The ninth generation of the Chen Family Taiji, more than 300 years ago, developed free step push hands, which is also referred to as jin yi tui yi, meaning “forward one step, back one step,” notes Eckert. The other main types of push hands stem from this first method. Included are ding bu, which means fixed step push hands; he bu, which is closed step; jin sin tui san, which is three steps forward, three steps back; and da teng da lu, which is the same as free step, but the posture is lower, with the buttocks almost touching the ground. It is a dedication to the traditional methods which differentiates Chen Family taiji – and the benefits it can produce.

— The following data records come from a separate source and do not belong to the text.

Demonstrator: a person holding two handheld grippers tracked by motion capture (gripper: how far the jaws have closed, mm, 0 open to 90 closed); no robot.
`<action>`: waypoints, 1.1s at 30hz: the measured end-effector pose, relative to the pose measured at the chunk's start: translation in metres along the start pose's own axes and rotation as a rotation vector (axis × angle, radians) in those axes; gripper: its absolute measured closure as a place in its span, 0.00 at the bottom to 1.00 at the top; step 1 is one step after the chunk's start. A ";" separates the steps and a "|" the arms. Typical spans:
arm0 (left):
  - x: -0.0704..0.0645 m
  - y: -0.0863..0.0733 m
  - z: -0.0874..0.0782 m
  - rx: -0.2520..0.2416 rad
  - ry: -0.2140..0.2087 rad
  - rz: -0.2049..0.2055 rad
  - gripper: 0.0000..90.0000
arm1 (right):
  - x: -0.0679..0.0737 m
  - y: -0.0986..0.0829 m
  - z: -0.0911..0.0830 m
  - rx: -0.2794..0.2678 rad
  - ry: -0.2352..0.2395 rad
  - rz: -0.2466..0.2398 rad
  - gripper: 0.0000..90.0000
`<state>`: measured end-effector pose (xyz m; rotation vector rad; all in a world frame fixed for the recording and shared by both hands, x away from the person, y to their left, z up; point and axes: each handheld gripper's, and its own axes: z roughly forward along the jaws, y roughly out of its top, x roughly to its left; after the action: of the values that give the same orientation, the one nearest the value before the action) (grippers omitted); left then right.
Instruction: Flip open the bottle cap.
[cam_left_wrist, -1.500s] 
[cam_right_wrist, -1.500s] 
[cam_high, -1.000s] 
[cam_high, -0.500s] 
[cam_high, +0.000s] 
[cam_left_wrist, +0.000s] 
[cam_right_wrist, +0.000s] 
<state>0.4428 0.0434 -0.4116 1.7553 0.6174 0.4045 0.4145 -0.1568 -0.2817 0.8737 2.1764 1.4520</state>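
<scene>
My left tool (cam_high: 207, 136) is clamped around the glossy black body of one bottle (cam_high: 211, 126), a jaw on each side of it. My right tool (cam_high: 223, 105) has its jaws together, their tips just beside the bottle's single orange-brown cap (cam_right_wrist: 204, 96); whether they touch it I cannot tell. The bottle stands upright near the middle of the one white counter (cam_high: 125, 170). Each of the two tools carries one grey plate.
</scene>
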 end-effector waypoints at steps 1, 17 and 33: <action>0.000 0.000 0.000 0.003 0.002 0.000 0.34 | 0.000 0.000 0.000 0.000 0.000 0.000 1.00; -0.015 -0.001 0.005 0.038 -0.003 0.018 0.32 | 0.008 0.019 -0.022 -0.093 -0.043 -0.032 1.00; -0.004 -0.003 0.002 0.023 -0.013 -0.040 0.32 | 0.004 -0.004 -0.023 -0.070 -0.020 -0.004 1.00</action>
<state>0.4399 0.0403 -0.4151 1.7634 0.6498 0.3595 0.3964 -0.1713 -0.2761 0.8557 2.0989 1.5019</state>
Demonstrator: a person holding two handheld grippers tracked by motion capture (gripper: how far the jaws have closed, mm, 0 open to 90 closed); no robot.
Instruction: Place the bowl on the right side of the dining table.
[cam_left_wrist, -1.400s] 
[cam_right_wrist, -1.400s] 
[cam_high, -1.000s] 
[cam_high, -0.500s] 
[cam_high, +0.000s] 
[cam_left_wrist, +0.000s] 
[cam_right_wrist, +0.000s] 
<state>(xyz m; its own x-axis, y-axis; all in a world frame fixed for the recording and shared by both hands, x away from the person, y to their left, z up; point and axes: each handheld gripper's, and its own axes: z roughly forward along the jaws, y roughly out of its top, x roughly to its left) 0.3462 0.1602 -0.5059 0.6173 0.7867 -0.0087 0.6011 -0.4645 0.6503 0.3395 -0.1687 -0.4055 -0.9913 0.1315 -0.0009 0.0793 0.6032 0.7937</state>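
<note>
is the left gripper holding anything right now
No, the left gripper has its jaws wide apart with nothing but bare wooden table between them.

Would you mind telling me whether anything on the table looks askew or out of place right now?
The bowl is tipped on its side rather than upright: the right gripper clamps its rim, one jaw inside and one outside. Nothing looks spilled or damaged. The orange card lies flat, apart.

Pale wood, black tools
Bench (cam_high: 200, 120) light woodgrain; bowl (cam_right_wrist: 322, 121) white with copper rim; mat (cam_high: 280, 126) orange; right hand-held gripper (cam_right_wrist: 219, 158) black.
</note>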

According to Master Chen, the Chen Family taiji’s advantage is that “everyone can do it. If you’re old, young, in good health or bad. Two important concepts within the Chen Family taiji boxing are chan si jing,” which translates into silk-reeling energy, “and lou xuan” which means a spiraling motion. “Using these energies, it is possible for a smaller-framed person, such as a woman, to defeat a larger opponent using these internal energies rather than external force. You don’t have to build up our body to be successful at this.”
Sharing the Treasure
“When China opened to the world in the 1980s, that was very important for the development of Chen Taiji, because people came in and researched this. Many people went to China and were looking for martial arts. Chen Family taiji is a treasure of China, and now it’s a gift to the world, not just harbored in Chen village,” says Master Chen. “I want people to learn from it and benefit. Also, throwing it out to the world will create controversy and promote more research, which is essential to the health and long-term well-being of Chen Taiji. I don’t have all the answers, or claim to be the foremost world authority. I offer this to you in hopes of further research, to make it go further.”